Interestingly, there are more self-disclosures when it comes to finding gaps in processes, an issue Soros believes is not easy for larger organisations to rectify.

Further to this, AUSTRAC announced it is working on how it communicates with responsible entities and/or reporting entities.

Austrac improvements

According to Soros, AUSTRAC has taken on board the criticism that, as a regulator, it could do better with communication.

“I think there is real work for us to be doing when it comes to working with big reporting entities. Reporting entities sends us thousands—tens of thousands, hundreds and thousands—of Suspicious Matter Reports every year, and we could do better in providing feedback where there is over-reporting or under-reporting.”

Soros added that AUSTRAC would continue to engage with industry sectors and fill them in on rules and regulations.

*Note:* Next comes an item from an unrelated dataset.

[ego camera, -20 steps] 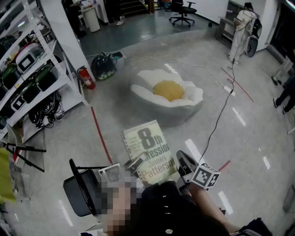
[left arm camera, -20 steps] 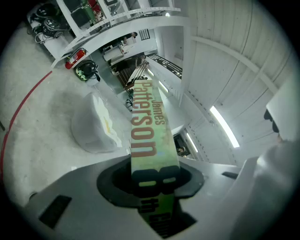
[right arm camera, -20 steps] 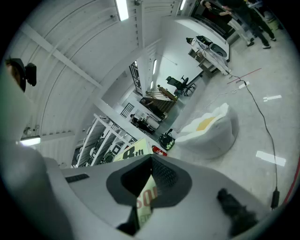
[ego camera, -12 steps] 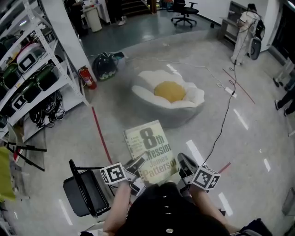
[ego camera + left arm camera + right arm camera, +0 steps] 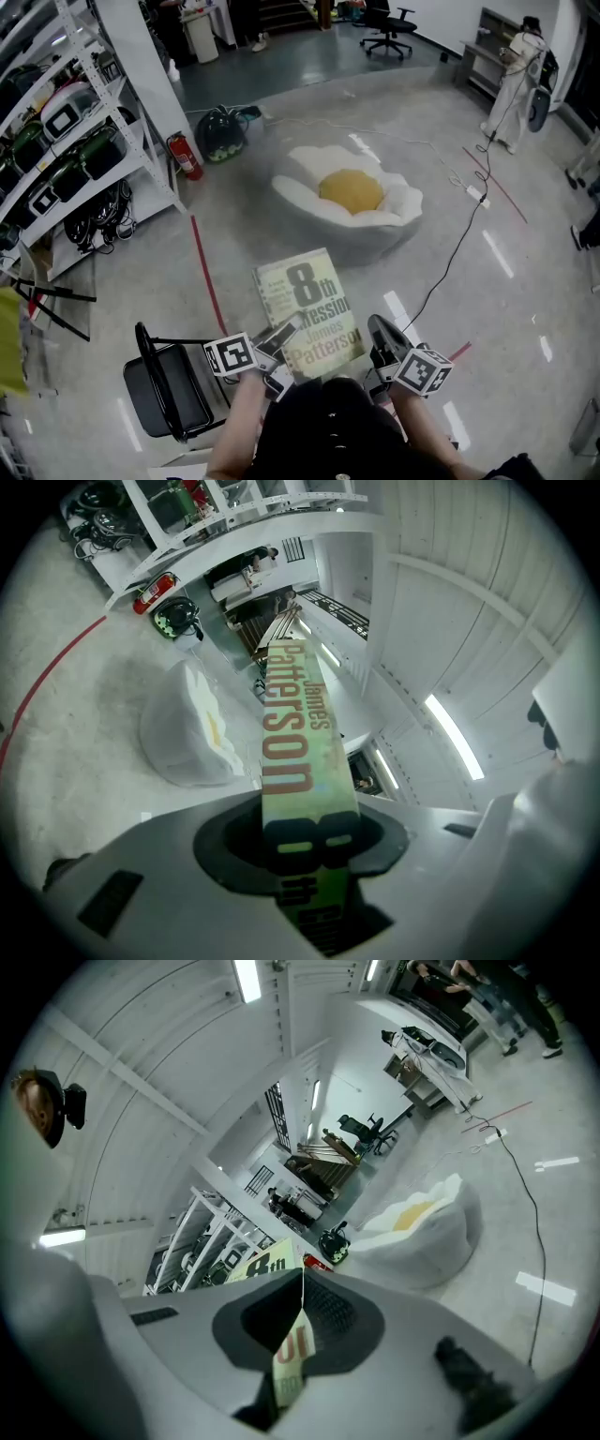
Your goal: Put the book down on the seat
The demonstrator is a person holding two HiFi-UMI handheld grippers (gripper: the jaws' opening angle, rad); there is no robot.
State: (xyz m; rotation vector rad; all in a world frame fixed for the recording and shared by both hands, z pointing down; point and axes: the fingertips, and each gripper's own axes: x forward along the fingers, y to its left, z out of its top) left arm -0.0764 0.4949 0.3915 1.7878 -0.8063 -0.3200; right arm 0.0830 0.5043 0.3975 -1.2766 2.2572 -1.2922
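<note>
**Book held low-centre in a 2-gripper clamp; seat ahead, well apart.**

White scalloped beanbag seat (image 5: 349,217) w/ yellow centre: soft, rounded, upper centre of head view, straight beyond the book's far end. Black folding chair (image 5: 169,394), flat pad on a thin metal frame, lower left, nearer the left gripper; beanbag judged the likelier target. Pale green paperback book (image 5: 307,312): flat, rectangular, glossy, off the floor, long axis bottom-to-top toward the beanbag. Left gripper (image 5: 274,356): jaws part-closed, pinching the book's near-left edge. Right gripper (image 5: 380,339): jaws nearly together on the thin near-right corner.
</note>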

While Soros did not address the recent compliance reports, Nile Jeans, from Arctic Intelligence—who spoke on the panel at the recent Refintiv event—penned a Linked in article addressing the fact that the regulator had already started to give feedback on annual compliance reports.

The annual AUSTRAC compliance report was a much-talked-about issue at the panel event, and in a recent GRC Professional Podcast interview with Andrew from Lawyers on Demand in the Asia Pacific and Consultant to Arctic Intelligence, he said compliance reports were a ‘ticking time bomb’ for those who may have incidents later on that don’t line up with the answers they were meant to give by the end of March.

In the LinkedIn article, Jeans writes:

If a reporting entity, when reflecting on its responses to the recent annual compliance report, believes that the responses indicate areas where AML/CTF compliance could be improved, it is important to address them now.

Soros indicated that AUSTRAC are going to be using technology more effectively, especially since the regulation of 14,000 entities is a strain on their resources. This means getting closer to Realtime feedback.

When addressing the future policy landscape, Soros said there were few but also acknowledged that the list he highlighted in his presentation was not an exhaustive one:

  • The Government is looking making cash payments over $10,000 illegal;

  • Coming up with trusted digital identity frameworks;

  • Streamlining the AML/CTF Act, based on the 2016 review; and

  • Working with new and emerging industry more closely.